> Exercise prompt:
Print the listing exactly as it stands, and skip any pictures in it.

START Data extract

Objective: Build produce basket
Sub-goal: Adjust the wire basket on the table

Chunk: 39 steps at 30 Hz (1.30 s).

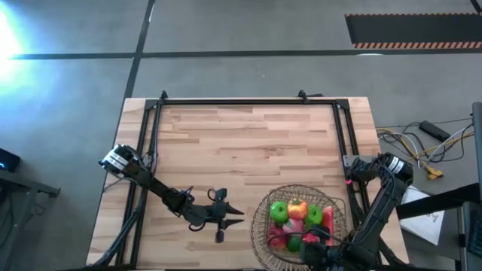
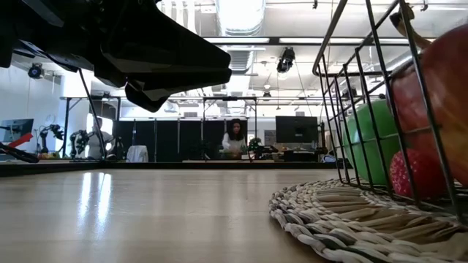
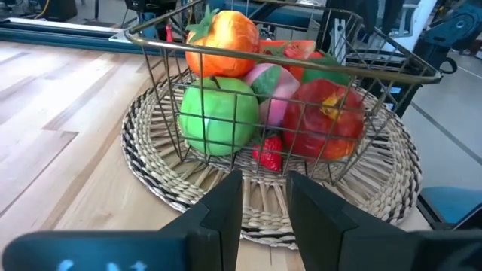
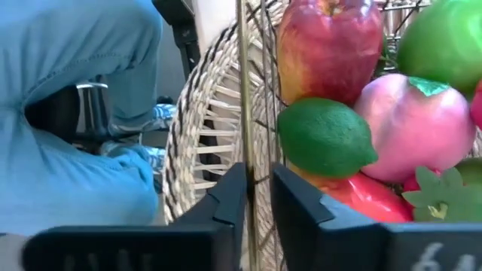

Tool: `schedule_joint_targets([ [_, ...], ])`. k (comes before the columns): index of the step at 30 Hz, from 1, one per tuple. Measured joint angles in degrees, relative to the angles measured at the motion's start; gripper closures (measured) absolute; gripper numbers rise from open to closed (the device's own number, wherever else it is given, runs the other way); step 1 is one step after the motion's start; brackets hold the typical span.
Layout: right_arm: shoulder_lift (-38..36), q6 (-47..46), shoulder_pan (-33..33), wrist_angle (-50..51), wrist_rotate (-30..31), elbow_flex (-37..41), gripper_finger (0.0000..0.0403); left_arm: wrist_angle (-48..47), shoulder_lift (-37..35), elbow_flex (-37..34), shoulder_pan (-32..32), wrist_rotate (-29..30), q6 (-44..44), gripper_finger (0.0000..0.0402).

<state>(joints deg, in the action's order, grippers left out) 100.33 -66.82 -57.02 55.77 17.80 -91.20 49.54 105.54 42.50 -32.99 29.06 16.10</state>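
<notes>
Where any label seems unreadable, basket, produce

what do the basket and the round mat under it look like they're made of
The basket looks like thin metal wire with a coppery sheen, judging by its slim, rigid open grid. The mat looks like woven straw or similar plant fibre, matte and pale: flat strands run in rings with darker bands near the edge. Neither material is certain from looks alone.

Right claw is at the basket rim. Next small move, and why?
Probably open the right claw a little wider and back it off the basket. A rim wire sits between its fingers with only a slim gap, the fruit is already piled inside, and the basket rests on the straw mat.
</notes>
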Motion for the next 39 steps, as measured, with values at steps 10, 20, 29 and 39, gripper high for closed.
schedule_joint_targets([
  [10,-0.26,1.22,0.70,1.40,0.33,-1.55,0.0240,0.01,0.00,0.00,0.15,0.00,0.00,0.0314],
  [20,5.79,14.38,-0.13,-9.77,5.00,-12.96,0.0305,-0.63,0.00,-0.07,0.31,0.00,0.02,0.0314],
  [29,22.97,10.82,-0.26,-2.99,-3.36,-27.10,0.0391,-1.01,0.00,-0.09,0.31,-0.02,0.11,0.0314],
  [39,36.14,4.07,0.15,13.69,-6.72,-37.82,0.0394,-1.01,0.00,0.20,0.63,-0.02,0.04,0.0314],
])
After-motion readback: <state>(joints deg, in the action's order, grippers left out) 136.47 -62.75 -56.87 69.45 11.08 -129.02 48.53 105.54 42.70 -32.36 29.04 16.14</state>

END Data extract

> Reply:
Objective: Build produce basket
Sub-goal: Adjust the wire basket on the table

Chunk: 39 steps at 30 Hz (1.30 s).


Tool: `schedule_joint_targets([ [_, ...], ])`. k (comes before the columns): index of the step at 30 Hz, from 1, one per tuple. Measured joint angles in degrees, relative to the angles measured at the motion's start; gripper closures (measured) absolute; gripper numbers rise from open to closed (the device's own number, wherever else it is given, runs the other way); step 1 is one step after the motion's start; brackets hold the typical span.
Layout: right_arm: shoulder_lift (-38..36), q6 (-47..46), shoulder_pan (-33..33), wrist_angle (-50..51), wrist_rotate (-30..31), elbow_flex (-37..41), gripper_finger (0.0000..0.0403); left_arm: wrist_angle (-48..47), shoulder_lift (-37..35), elbow_flex (-37..34), shoulder_pan (-32..32), wrist_rotate (-29..30), q6 (-44..44), gripper_finger (0.0000..0.0402).

<state>(joints deg, in the action's order, grippers left out) 100.33 -66.82 -57.02 55.77 17.80 -91.20 49.54 105.54 42.50 -32.99 29.06 16.10</state>
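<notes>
Where any label seems unreadable, basket, produce

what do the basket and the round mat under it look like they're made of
The basket looks like thin metal wire with a coppery sheen, judging by its slim, rigid open grid. The mat looks like woven straw or similar plant fibre, matte and pale: flat strands run in rings with darker bands near the edge. Neither material is certain from looks alone.

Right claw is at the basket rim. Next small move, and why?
Probably open the right claw a little wider and back it off the basket. A rim wire sits between its fingers with only a slim gap, the fruit is already piled inside, and the basket rests on the straw mat.
</notes>
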Motion for the next 39 steps, as measured, with values at steps 10, 20, 29 and 39, gripper high for closed.
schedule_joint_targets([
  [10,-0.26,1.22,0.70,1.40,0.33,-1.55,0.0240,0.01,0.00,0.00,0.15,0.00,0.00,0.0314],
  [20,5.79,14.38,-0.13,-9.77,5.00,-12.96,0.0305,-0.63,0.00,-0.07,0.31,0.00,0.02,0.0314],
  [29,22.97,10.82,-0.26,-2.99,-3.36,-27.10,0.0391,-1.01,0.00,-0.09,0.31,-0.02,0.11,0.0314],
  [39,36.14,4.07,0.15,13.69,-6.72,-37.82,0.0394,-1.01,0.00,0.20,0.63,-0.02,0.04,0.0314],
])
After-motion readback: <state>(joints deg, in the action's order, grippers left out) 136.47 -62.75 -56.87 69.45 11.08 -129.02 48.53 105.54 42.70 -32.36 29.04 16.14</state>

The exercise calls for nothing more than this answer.